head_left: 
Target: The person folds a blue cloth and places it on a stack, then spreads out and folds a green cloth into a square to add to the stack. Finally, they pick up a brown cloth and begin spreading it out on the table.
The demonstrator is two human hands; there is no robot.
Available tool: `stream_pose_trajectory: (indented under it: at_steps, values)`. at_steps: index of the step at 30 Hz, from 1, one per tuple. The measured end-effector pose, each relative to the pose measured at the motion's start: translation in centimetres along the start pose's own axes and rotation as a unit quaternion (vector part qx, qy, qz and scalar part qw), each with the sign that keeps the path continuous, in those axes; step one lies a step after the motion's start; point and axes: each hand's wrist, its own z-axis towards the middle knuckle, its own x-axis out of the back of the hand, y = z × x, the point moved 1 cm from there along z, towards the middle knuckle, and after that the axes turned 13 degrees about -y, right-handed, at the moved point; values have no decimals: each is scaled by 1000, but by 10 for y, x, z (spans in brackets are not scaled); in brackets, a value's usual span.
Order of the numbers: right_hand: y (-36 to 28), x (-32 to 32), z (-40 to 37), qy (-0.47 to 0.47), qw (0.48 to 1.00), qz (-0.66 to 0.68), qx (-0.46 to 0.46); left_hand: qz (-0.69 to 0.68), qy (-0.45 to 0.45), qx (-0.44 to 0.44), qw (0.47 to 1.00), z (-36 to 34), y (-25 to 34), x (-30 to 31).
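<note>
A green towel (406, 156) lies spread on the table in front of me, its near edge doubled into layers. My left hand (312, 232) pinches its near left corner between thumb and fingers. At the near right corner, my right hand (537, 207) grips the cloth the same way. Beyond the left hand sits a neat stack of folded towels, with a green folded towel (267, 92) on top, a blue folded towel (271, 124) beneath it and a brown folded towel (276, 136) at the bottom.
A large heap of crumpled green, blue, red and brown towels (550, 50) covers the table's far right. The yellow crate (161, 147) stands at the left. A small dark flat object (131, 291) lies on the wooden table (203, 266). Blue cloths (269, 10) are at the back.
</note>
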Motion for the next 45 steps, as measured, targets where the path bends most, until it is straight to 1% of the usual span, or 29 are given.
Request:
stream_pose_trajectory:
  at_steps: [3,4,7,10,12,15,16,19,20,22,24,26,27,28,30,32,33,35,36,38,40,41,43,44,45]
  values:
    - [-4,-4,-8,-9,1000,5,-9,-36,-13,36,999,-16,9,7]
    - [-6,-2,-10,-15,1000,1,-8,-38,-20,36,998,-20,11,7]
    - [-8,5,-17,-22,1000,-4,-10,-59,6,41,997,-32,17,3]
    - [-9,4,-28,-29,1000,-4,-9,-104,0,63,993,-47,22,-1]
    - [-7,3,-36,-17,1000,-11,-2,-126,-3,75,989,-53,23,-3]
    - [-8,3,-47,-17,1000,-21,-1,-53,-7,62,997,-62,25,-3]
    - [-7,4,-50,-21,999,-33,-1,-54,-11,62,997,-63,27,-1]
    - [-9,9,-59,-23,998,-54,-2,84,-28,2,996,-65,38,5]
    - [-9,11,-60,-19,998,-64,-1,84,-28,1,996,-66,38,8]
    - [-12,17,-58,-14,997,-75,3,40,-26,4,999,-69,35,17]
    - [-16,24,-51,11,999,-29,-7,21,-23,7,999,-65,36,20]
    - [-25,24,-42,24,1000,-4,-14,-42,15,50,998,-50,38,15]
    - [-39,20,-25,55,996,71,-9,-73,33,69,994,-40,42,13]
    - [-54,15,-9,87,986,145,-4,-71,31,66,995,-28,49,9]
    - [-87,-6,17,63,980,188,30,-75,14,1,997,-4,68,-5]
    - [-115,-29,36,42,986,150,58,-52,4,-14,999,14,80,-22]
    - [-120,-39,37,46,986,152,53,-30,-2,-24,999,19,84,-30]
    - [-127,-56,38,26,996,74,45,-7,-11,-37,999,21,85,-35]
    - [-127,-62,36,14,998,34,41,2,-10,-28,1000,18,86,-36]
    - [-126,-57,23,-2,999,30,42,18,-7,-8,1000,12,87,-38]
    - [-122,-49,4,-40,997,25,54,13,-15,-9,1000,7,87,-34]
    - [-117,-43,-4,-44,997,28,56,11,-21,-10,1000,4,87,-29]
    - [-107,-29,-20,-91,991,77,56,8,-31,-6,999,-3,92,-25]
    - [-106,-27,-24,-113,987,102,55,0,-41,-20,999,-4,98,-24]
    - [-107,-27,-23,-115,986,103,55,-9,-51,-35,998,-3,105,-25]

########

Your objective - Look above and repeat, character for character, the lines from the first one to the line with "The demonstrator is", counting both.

Answer area -
head_left: 
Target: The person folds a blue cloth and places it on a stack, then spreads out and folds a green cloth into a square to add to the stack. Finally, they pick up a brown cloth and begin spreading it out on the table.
The demonstrator is two human hands; there is no robot.

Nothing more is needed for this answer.